In ruminants, especially dairy cows, a high rate of MEC shedding leads to damage in mammary epithelial tissue. The author hypothesizes that milking results in elevated OT activity in the mammary gland, causing myoepithelial cell contractions that trigger MEC shedding. In this experiment, the role of myoepithelial cell contractions in MEC shedding is explored by inducing or inhibiting myoepithelial activity during milking, using the OT receptor antagonist atosiban (Ato) or exogenous OT.
Materials and Methods
Eight peak-lactating FH cows were used in this experiment. Milking was conducted twice a day, at 7 a.m. and 5 p.m. Permanent catheters were placed in the jugular vein of experimental cows to deliver Ato and OT. The first treatment was the control with added OT, and the second treatment was with added OT and Ato. The experimental design is shown in the image below.

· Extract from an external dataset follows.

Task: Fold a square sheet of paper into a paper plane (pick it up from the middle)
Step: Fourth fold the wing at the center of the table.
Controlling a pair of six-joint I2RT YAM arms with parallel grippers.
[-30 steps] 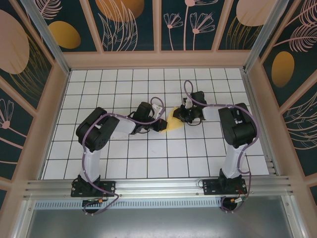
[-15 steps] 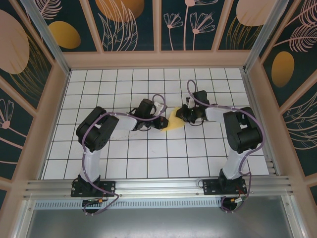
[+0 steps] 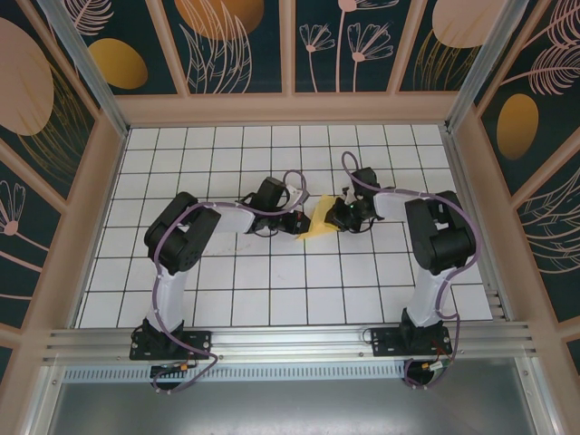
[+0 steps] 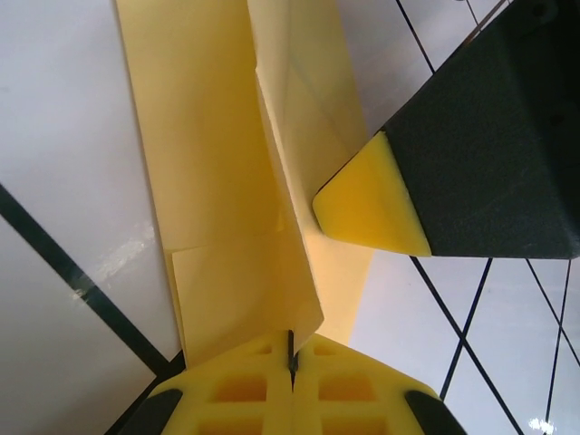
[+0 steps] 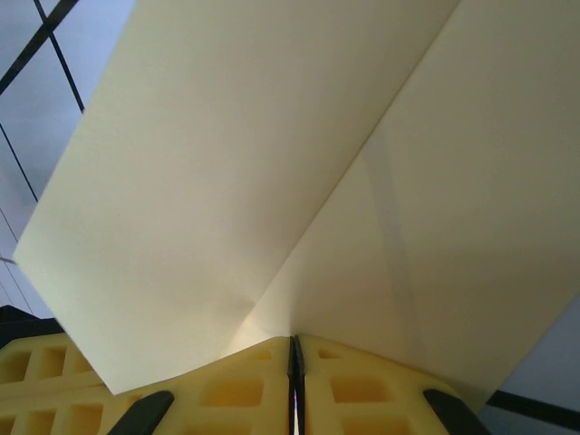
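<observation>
Folded yellow paper [image 3: 317,224] sat mid-table, spanning the gap between the arms. Left gripper [image 4: 292,352] was pinched tight on one edge, right gripper [image 5: 295,352] clamped on the opposite edge. Risk: opposed pulls could tear the thin sheet or open a crease, and a slipping pad would skew the fold.

Nothing to read here, folks: no words, no numbers, no brand marks anywhere. The paper plane [image 4: 208,136] is plain yellow on every fold, and the wall prints [image 3: 217,23] up at twelve o'clock carry drawn leaves, flowers and ovals, with no lettering.
</observation>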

Figure 1. Experimental Design with OT and Ato Addition
Analysis of Milk Composition
Each 50 mL milk sample was measured for fat and lactose content using mid-infrared spectrophotometry and flow cytometry. Total protein was measured using the Kjeldahl method, and non-casein content was measured by adding 10% acetic acid and 1 M sodium acetate. Casein content was determined by subtracting non-casein from total protein.
Purification of Mammary Epithelial Cells (MECs)
To assess MEC content in milk, MECs were purified from milk using the immunomagnetic method. Flow cytometry was used for this immunomagnetic procedure.
Blood, Oxytocin, and Lactose Sampling
Blood samples were collected before, during, and after milking at -5, -2, 1, 2, 3, 4, 6, 8, 10, 13, 15, 16, 17, 18, 19, 21, 23, and 25 minutes using a milking machine. Monovette tubes coated with sodium heparin were used to collect blood samples for plasma OT and lactose concentration measurement. Plasma was separated by centrifugation for 15 minutes and stored at -20°C until analysis. Plasma OT was measured using the ELISA method.
RESULTS AND DISCUSSION
Figure 2. Plasma OT Content in Blood
Plasma OT levels increase shortly after milking begins and represent endogenous OT produced by normal physiological mechanisms. OT levels then gradually decrease until the 10th minute. At the 13th minute, additional OT is introduced through the catheter, leading to a sharp increase in plasma OT levels, reaching 491.1 ± 66.77, followed by a decrease until the 25th minute.